Music was one of Myspace’s major selling points, both for artists and fans. It occupied a unique place in the music-internet ecosystem in the 00s which hasn’t really been replicated. At its most pervasive cultural moment, however, the site offered bands a way to get their work into people’s ears without the interference of the music industry, and gave music lovers a chance to engage directly with new releases before SoundCloud rap or Instagram stories were but a twinkle in the eye of some Silicon Valley tech developer.

Because of the timing (I was on Myspace in my early teens, when lots of discovery tends to take place for most people), and because I used the internet pretty much exclusively to hear music and socialise, Myspace feels like it was necessarily intertwined with the growth of my entire identity.
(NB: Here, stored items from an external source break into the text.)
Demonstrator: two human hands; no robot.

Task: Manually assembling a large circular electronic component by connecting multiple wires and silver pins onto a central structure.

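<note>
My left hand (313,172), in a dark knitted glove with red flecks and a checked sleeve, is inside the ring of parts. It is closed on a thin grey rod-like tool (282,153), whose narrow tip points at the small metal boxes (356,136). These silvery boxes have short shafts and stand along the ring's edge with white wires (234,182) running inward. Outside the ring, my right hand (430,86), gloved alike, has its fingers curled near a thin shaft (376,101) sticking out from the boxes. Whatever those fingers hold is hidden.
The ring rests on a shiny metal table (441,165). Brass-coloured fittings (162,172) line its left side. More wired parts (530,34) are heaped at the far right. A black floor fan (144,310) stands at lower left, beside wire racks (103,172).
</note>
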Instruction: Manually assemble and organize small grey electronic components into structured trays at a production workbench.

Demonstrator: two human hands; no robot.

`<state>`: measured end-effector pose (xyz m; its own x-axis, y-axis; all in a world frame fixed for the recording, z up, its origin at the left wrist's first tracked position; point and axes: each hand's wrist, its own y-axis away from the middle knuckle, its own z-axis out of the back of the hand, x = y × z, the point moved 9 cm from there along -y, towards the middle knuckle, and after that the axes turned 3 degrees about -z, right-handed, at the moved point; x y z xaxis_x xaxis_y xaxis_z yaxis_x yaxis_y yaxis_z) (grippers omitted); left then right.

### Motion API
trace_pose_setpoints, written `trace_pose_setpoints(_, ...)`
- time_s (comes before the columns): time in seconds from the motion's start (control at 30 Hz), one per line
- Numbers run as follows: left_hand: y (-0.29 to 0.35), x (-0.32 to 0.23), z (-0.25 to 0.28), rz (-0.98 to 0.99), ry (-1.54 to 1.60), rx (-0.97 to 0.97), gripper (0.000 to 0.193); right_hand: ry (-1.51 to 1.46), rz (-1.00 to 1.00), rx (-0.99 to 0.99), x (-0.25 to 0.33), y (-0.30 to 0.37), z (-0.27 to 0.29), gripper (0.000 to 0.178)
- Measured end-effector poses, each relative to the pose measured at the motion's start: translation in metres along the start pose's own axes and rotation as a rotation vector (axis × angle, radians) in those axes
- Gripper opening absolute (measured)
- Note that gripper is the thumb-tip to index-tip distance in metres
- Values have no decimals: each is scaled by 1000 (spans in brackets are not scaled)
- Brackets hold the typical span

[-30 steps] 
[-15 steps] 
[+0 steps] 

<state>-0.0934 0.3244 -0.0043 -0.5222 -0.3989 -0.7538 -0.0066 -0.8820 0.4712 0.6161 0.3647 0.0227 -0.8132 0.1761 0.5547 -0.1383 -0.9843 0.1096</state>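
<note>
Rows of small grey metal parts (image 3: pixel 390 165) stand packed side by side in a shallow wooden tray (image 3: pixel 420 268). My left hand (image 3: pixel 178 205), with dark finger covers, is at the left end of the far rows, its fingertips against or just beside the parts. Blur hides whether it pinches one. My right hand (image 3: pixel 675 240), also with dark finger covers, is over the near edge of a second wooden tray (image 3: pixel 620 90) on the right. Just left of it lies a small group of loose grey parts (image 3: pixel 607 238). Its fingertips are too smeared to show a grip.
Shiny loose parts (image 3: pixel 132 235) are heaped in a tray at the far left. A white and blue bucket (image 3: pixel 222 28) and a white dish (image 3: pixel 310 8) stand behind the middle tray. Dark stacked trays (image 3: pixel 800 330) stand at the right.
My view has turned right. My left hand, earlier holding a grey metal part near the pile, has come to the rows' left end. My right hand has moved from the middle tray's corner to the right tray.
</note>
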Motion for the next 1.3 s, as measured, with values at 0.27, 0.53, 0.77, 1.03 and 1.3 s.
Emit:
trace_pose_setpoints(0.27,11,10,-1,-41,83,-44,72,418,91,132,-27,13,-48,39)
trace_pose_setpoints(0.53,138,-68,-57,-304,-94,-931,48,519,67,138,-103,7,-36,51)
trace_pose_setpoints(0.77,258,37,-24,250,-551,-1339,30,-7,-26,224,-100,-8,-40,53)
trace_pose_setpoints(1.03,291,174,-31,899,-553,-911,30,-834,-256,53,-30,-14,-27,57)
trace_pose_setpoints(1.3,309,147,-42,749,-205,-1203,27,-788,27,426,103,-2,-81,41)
In my mind, the site will be forever enshrined alongside two other internet mainstays of the past, which also influenced my development as a fan and a person.

First there was MSN Messenger, the chat programme that I sat on for hours every night after school, exchanging songs I liked with friends (close your eyes and say the immortal words with me: “What’s your addy?”). Secondly, LimeWire, the p2p download software that I’d trawl almost nightly, searching for bands I’d been recommended or read about in magazines – and destroying the family desktop with viruses in the process. Together, MSN, Myspace and LimeWire formed the basis for my early tastes, which are still fundamental to my choices about the culture I consume now.

“The site offered bands a way to get their work into people’s ears without the interference of the music industry”

On Myspace, I discovered artists like Uffie, the scene queen who made icy, directional pop-rap a decade before Charli XCX, and I heard Emergency by Paramore while sat in the bedroom of a school friend who played the song from their page, essentially introducing me to this genre called “emo”. I also found out about another, little-known group who were supposedly making some noise. Within a couple of years I’d go from being one of the hundreds of fans clamouring to hear the demo versions of their songs uploaded to Myspace music profiles, to watching them play an open air show at a cricket ground in Manchester, such was the heft of their early viral fame, fuelled and enabled by the site (they were called Arctic Monkeys).

More than anything, Myspace encouraged the thrill of discovery; the excitement of digging around, finding something new, and wanting to hear as much of it as possible because it sparked interest somewhere in your belly or your brain or your legs. And while it’s sad to think that many of the songs which delighted us so much – and which many people uploaded as teens starting out as musicians – have now vanished, Myspace’s most powerful musical legacy is the love of music that it helped to foster inspired in millions, as a crucial part of seedling internet culture. That, I’m sure, will not be so easily lost.